_Your task_
Only the pictures are to be left out; write out the rest of the data exactly.

(Data extract)

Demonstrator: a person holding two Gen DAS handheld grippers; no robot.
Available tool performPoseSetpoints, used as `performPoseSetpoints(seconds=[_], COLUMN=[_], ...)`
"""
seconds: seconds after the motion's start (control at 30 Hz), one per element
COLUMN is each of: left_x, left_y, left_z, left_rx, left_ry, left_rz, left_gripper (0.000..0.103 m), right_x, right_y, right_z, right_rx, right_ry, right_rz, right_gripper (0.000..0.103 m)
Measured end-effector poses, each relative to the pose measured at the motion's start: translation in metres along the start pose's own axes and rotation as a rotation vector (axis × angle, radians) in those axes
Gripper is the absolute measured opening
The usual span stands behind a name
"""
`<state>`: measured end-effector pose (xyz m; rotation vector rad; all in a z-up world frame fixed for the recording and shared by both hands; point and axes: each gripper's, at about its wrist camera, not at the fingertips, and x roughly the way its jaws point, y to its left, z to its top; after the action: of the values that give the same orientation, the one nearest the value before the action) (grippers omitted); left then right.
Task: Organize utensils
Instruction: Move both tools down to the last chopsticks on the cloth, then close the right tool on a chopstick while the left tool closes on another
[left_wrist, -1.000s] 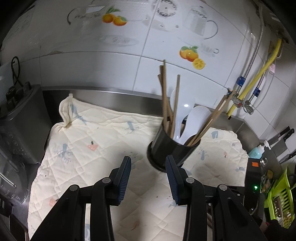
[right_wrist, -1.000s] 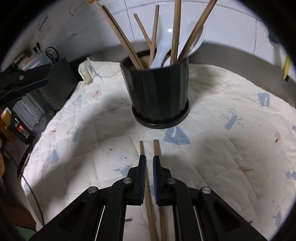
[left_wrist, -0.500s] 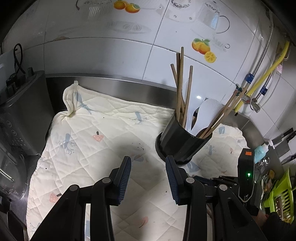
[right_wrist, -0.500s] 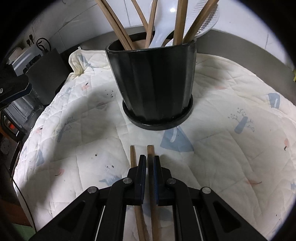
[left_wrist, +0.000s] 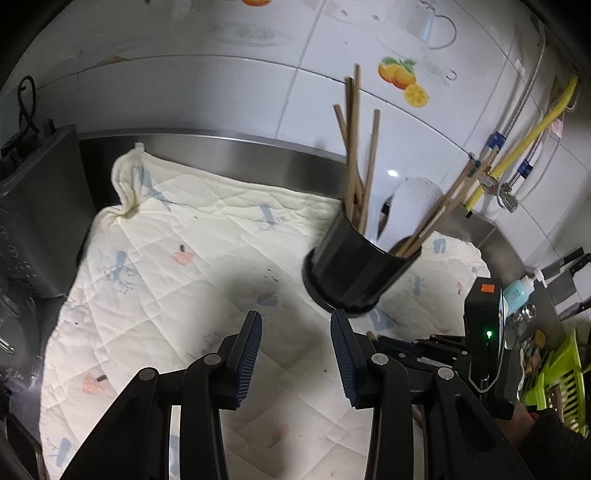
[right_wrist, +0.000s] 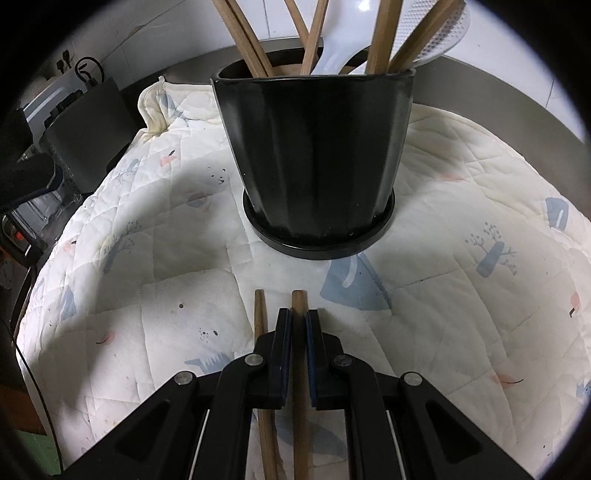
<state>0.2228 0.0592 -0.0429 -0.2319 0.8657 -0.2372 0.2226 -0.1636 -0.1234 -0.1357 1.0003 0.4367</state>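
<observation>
— Jaws first: how do they stand?

— On the right gripper (right_wrist: 298, 321) they are closed on one chopstick (right_wrist: 298, 301), whose end pokes out just ahead of the pads. A second chopstick (right_wrist: 259, 314) lies alongside to the left, outside the grip; whether it touches the quilted cloth (right_wrist: 461, 184) covering the desk I cannot tell. The left gripper (left_wrist: 295, 334) hangs spread wide with nothing in it, above the cloth.

— And the holder?

— The black utensil holder (right_wrist: 314, 147) stands upright on the cloth straight ahead of the right gripper, already stocked with chopsticks (left_wrist: 356, 155) and a white rice paddle (left_wrist: 415, 201).

— So which step is this?

— I'd judge it the carry: a stick is gripped and has yet to go in. The next move calls for lifting, tipping the stick upright, and threading it down between the leaning ones without knocking the holder.
</observation>
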Motion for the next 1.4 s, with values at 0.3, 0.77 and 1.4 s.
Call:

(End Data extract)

_Output_
Demonstrator: a person holding two Gen DAS handheld grippers; no robot.
Available tool performPoseSetpoints, used as `performPoseSetpoints(seconds=[_], COLUMN=[_], ...)`
"""
seconds: seconds after the motion's start (control at 30 Hz), one per element
COLUMN is each of: left_x, left_y, left_z, left_rx, left_ry, left_rz, left_gripper (0.000..0.103 m), right_x, right_y, right_z, right_rx, right_ry, right_rz, right_gripper (0.000..0.103 m)
Measured end-effector poses, each relative to the pose measured at the motion's start: translation in metres along the start pose's own axes and rotation as a rotation vector (axis × angle, radians) in those axes
Gripper is the absolute measured opening
The usual span stands behind a name
"""
`<state>`: measured end-effector pose (xyz m; rotation vector rad; all in a z-up world frame fixed for the recording and shared by both hands; point and axes: each gripper's, at about its wrist camera, not at the fingertips, and x roughly the way its jaws point, y to its left, z to its top; after the action: of the values that give the same orientation, the one nearest the value before the action) (grippers omitted); left then right.
Task: Organize utensils
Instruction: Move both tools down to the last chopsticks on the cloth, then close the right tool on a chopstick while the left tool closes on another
[left_wrist, -1.000s] 
[right_wrist, -1.000s] 
[left_wrist, -0.500s] 
[right_wrist, -0.500s] 
[left_wrist, +0.000s] 
[right_wrist, +0.000s] 
<state>0.2228 0.0592 -0.0429 -0.2319 0.8657 -0.2372 0.2226 -0.1636 -0.1234 -0.1357 1.0003 0.4367</state>
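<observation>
— Jaws first: how do they stand?

— On the right gripper (right_wrist: 298, 321) they are closed on one chopstick (right_wrist: 298, 301), whose end pokes out just ahead of the pads. A second chopstick (right_wrist: 259, 314) lies alongside to the left, outside the grip; whether it touches the quilted cloth (right_wrist: 461, 184) covering the desk I cannot tell. The left gripper (left_wrist: 295, 334) hangs spread wide with nothing in it, above the cloth.

— And the holder?

— The black utensil holder (right_wrist: 314, 147) stands upright on the cloth straight ahead of the right gripper, already stocked with chopsticks (left_wrist: 356, 155) and a white rice paddle (left_wrist: 415, 201).

— So which step is this?

— I'd judge it the carry: a stick is gripped and has yet to go in. The next move calls for lifting, tipping the stick upright, and threading it down between the leaning ones without knocking the holder.
</observation>
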Motion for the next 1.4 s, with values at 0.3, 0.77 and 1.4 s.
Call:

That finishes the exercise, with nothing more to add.